Why is this piece of cr@p showing up always? What's the purpose of unlimited connections if this always gets disconnected!!! _*Is there a way out?
*_ 
Also my DLink ASDL modem gets heated within 5 hrs of usage. Is that common? Can i keep it on continually without any probs even though it gets heated? The ADSL and LAN lights blink rapidly sometimes continually. Is that a prob?

And is there any way of improving ADSL speeds? Please help...


----------



## n2casey (Dec 14, 2006)

First thing is to check the connections u have made. Be sure that u r using an ADSL splitter.
Which modem/router r u using, & how do u connect it via USB or LAN?


----------



## koolbluez (Dec 15, 2006)

DLink GLB 502T ADSL 2+ Router used. Bought recently. Connected via LAN.

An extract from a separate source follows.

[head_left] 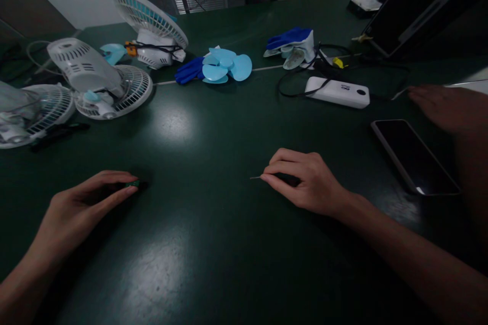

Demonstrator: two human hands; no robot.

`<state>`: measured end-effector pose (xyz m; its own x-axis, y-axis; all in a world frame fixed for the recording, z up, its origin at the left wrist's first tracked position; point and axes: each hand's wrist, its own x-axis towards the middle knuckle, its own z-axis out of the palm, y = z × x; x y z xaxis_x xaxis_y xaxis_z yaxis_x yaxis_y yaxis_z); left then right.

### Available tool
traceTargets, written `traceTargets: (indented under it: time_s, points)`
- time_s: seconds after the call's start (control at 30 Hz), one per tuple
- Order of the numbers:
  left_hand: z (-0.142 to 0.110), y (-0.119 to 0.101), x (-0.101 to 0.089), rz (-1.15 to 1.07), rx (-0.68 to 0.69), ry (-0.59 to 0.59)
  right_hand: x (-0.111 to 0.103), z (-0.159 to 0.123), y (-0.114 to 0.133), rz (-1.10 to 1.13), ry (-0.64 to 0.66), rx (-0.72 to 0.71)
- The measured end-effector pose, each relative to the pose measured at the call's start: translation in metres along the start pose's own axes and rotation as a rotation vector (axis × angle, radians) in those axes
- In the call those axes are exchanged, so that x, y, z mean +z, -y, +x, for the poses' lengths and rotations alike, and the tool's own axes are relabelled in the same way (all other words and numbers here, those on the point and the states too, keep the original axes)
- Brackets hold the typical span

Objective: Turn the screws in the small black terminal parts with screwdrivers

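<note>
My left hand (91, 198) pinches a small green piece (133, 183), perhaps a bit of circuit board, between thumb and fingers just over the dark green table (206, 244). Most of that piece is covered by the fingertips. On the other side, my right hand (305, 177) is closed in a pinch on a thin metallic pin (255, 177). The pin's free end points left, and its other end is hidden in the fingers. A wide stretch of table separates the two hands.
Partly assembled white fans (133, 86) stand at the left. Farther back lie a light-blue fan blade (226, 65), blue-and-white gloves (292, 43) and a white power bank (337, 92) with a black cable. At right are a phone (414, 157) and another person's hand (438, 106).
</note>
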<state>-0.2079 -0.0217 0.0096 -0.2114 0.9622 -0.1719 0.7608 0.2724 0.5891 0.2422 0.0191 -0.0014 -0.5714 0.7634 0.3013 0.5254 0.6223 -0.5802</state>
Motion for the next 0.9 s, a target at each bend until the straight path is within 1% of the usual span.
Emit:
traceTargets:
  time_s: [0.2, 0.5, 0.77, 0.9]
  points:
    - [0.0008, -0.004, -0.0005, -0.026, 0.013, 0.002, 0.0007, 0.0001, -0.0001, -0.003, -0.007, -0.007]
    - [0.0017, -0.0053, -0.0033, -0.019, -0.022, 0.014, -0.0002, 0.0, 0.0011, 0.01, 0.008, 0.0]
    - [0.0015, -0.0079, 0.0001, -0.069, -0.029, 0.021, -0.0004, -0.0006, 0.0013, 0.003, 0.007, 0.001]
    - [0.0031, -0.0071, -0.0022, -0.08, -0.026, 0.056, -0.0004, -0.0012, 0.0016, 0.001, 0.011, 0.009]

I checked all connections again & again. No problems on that side.
Is it any settings fault? The same TCPIP settings are followed as everyones...
*www.ap.bsnl.co.in/internet/directly_modem_files/image006.jpg*www.ap.bsnl.co.in/internet/directly_modem_files/image008.jpg
Select ‘*Internet Protocol(TCP/IP)*’ and click on *Properties.
*Select ‘*Use      following IP address’*and enter 
IP address 192.168.1.3(other than 1),      
subnet mask 255.255.255.0, 
Default gatway 192.168.1.1, 
and enter      the DNS server IP addresses for 
Primary DNS as 61.1.96.69  and 
Secondary DNS as 61.1.96.71

Is it BSNL's fault?


----------



## ravi_9793 (Dec 15, 2006)

u sud cal bsnl customer care.......


----------



## dissel (Dec 15, 2006)

Do you have parallel line or any device connected in the line....like modem/cord less telephone set....sometimes...those device create this type of fault.

Earlier i suffered this problem....and changed the fancy handset with normal one....and detach my USB modem(though i can't use it after the BB modem installed,but it attached with PC)....and then the connection ROck.


----------



## koolbluez (Dec 15, 2006)

dissel, didn't get u on this one:


> ....and detach my USB modem(though i can't use it after the BB modem installed,but it attached with PC)....and then the connection ROck.

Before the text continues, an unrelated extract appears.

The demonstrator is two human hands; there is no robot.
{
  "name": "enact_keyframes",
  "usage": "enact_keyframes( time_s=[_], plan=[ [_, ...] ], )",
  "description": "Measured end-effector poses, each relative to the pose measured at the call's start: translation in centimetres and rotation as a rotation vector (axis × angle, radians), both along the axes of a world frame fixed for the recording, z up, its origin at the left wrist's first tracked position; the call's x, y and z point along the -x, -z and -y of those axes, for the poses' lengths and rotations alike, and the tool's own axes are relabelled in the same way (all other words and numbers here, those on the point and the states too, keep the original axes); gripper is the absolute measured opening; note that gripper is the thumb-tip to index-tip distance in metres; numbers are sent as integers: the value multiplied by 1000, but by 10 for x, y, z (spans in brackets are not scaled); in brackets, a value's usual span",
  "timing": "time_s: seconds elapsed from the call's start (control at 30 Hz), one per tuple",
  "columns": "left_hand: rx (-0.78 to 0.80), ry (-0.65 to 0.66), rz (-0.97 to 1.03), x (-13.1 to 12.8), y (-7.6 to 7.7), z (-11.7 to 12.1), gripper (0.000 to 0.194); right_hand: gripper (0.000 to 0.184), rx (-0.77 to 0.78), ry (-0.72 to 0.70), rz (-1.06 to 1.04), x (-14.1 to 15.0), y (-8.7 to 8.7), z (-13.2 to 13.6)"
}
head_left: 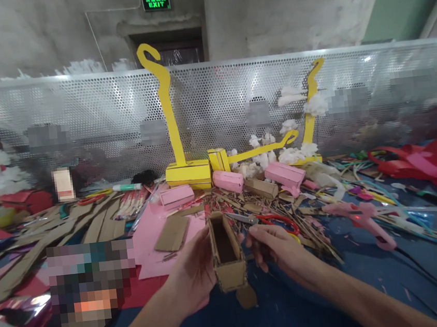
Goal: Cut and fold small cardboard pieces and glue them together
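A small open-topped cardboard box [231,276] is held up over the blue table, its hollow inside facing me. My left hand [193,270] is closed around its left side. Just right of the box is my right hand [276,246], thumb and fingers drawn together at the rim's right side; whether anything is pinched there I cannot make out. Scissors [277,218] with red handles lie right behind the box. A flat cardboard rectangle [172,233] rests on pink paper [149,251] to the left. Below the box shows a rounded cardboard scrap [247,296].
A pink glue gun [364,216] lies at the right, its black cord running forward. Behind are pink boxes [228,181], a tall yellow hooked paper form [171,121] and cardboard strips [100,223]. A perforated metal panel [92,119] closes off the far side.
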State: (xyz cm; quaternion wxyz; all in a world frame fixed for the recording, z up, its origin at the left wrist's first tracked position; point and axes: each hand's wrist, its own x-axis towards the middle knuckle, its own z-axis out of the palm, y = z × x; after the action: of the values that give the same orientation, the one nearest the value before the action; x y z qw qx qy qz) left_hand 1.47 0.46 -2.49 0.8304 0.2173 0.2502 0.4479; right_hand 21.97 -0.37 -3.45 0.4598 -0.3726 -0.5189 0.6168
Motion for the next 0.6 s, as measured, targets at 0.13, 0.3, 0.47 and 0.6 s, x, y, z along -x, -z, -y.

 But I do have a parallel connection to another normal phone, same as my main piece. No other sorta "fancy" handsets.

I also noticed that this happens regularly in the day time, rarely @ night. Is there a 100% remedy, like _re-connecting in case of disconnection till it connects again_ sorta thing.

Also the modem/router heats up to about 10 degrees (slightly above normal) on continual usage... say 14hrs.


----------



## goobimama (Dec 15, 2006)

There's a problem with that modem. My friend also had this disconnecting problems. He got it replaced. Either you get an older modem/version,  or I think they have a new one with the bug fixed. 

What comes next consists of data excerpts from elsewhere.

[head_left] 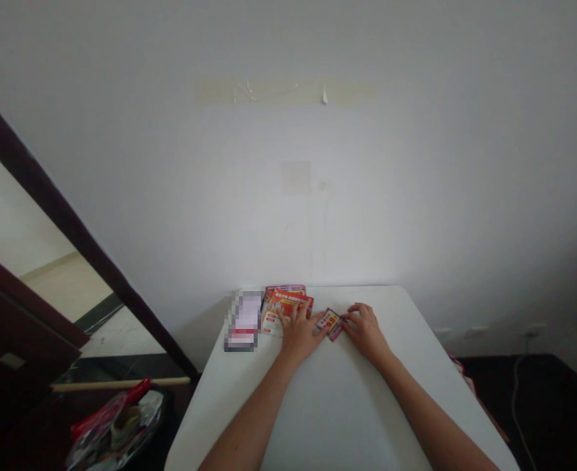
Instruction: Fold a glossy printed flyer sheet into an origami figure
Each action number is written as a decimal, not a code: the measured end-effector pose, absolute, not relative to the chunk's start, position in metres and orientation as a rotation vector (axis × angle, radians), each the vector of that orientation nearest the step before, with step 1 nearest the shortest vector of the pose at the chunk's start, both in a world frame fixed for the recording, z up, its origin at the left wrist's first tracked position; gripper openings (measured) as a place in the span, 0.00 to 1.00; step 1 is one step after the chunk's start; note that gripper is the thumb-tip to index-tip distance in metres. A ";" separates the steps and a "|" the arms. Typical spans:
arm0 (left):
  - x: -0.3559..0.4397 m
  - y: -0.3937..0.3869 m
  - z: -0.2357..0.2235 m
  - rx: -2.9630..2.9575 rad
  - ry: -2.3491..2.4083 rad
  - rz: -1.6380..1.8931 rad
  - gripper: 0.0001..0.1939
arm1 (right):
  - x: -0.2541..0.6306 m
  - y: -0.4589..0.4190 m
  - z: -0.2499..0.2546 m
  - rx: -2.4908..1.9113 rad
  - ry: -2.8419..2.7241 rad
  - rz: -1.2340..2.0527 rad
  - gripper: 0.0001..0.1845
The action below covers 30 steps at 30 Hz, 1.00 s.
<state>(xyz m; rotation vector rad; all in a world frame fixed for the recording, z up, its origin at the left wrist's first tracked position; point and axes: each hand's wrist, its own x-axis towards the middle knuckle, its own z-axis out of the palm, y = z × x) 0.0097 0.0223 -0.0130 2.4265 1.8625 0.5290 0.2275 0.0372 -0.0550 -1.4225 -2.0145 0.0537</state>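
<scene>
A small folded flyer [331, 324], printed in yellow, red and purple with large numerals, lies at an angle on the white table [337, 412]. My right hand [367, 333] pinches its right edge between thumb and fingertips. From the other side, the thumb of my left hand [298, 333] reaches to the flyer's left edge. The left fingers are spread and rest on a red and white flyer [281, 307]. Behind that one, the top of another printed flyer [286, 288] pokes out, mostly covered.
Left of the flyers lies a pixelated rectangular object [243, 320]. The table's far edge meets a white wall [416, 163]. On the floor at lower left stands a bin [163, 405] lined with a bag of rubbish. A cable [514, 392] hangs at the right.
</scene>
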 end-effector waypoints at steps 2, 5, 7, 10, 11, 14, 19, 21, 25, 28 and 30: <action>0.011 0.021 -0.011 2.408 1.871 0.511 0.24 | 0.228 0.037 -0.055 -1.403 -2.004 0.070 0.13; 0.011 0.021 -0.010 2.403 1.869 0.497 0.25 | 0.230 0.039 -0.055 -1.362 -1.978 0.100 0.13; 0.010 0.021 -0.011 2.402 1.866 0.483 0.27 | 0.231 0.039 -0.056 -1.335 -1.967 0.139 0.14; 0.009 0.023 -0.013 2.397 1.862 0.468 0.28 | 0.233 0.039 -0.056 -1.318 -1.964 0.201 0.16; 0.009 0.024 -0.014 2.399 1.859 0.471 0.28 | 0.234 0.039 -0.056 -1.317 -1.964 0.214 0.16; 0.008 0.024 -0.017 2.411 1.846 0.496 0.29 | 0.234 0.039 -0.055 -1.311 -1.954 0.232 0.15; 0.009 0.024 -0.017 2.413 1.839 0.501 0.29 | 0.233 0.039 -0.054 -1.296 -1.943 0.241 0.14; 0.009 0.023 -0.016 2.414 1.833 0.499 0.29 | 0.233 0.039 -0.053 -1.297 -1.934 0.239 0.14; 0.009 0.023 -0.016 2.422 1.818 0.512 0.28 | 0.231 0.039 -0.052 -1.295 -1.933 0.236 0.15; 0.009 0.022 -0.016 2.414 1.808 0.507 0.28 | 0.230 0.039 -0.052 -1.309 -1.942 0.237 0.15; 0.009 0.022 -0.016 2.413 1.800 0.504 0.28 | 0.230 0.039 -0.052 -1.327 -1.945 0.240 0.14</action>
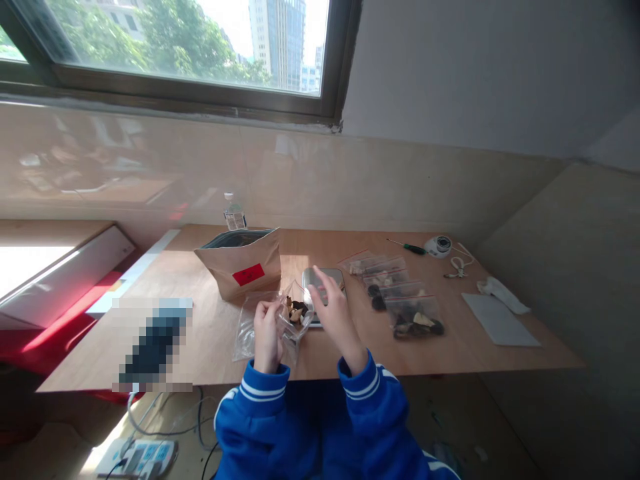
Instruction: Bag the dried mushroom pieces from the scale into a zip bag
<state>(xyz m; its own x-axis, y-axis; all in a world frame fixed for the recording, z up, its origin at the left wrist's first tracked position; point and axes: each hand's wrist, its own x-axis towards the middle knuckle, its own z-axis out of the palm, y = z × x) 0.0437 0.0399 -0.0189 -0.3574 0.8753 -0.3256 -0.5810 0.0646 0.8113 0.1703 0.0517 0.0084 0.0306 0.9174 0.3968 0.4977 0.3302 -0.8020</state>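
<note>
Left hand (267, 331) is closed on the rim of a small clear bag (291, 320) holding dark and pale pieces, raised just above the table (200, 340) at lower centre of the frame. Right hand (334, 313) is held open beside the bag, fingers spread, over a metal tray (327, 277). Filled bags (415, 319) are laid to the right.
</note>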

It might work flawlessly on other people's phone lines, but sometimes there's a conflict.


----------



## n2casey (Dec 15, 2006)

@ koolbluez

One more suggestion. Have u tried with settings *Obtain an IP address automatically*, if not then try it.
Be sure that ur phone is connected after ADSL splitter. There shudn't b any device connected with phone line before ADSL splitter.
Try changing ur ADSL splitter.


----------



## go4sumeet (Dec 15, 2006)

> I recently took the DataOne connection and now always get disconnected frequently. It happens always, almost every 1/2 hr...
> Message got:
> Connecting to communications device...
> Error 678: Remote computer didn't respond.
> ...


 
Well i too had exactly similar problem and had called the BSNL guy. On checking it was found that modem was faulty, u see its a chinese Huawei product ,so no gaurantee to it
By the way why dont u get ur modem replaced....no charge for it.
Just take your modem to BSNL office and they will provide u with its replacement immediately as yours as you said is a recent connection

Also abt the heating problem....Dont worry its a common thing observed & dosent cause any harm to the modem so u can continue using it that way.


----------



## techtronic (Dec 15, 2006)

Please disconnect your parallel telephone line 
I have Smart AX MT880 ADSL Modem
I used to have two phones,one in the ground floor and one in my room

Disconnections used to happen once in every 1/2 hours
So the moment I disconnected one telephone line,
its working without any disconnections


----------



## aryayush (Dec 15, 2006)

Disconnecting your parallel line will fix the problem. I had a parallel line connected too and it was very unreliable. Now that I have disconnected it from the other room, it is working perfectly for the past three months.
Also, please make sure that the air vents on the modem are not blocked. Preferably, keep it inclined against a wall.


----------



## keep_it_rl (Dec 15, 2006)

hey guys are router avilable im mkt....which can be used with bsnl connection if yes
which one do u suggest
fm vr can i  update the firmware of UT-300R2U
And can i schedule the computer to connect itself


----------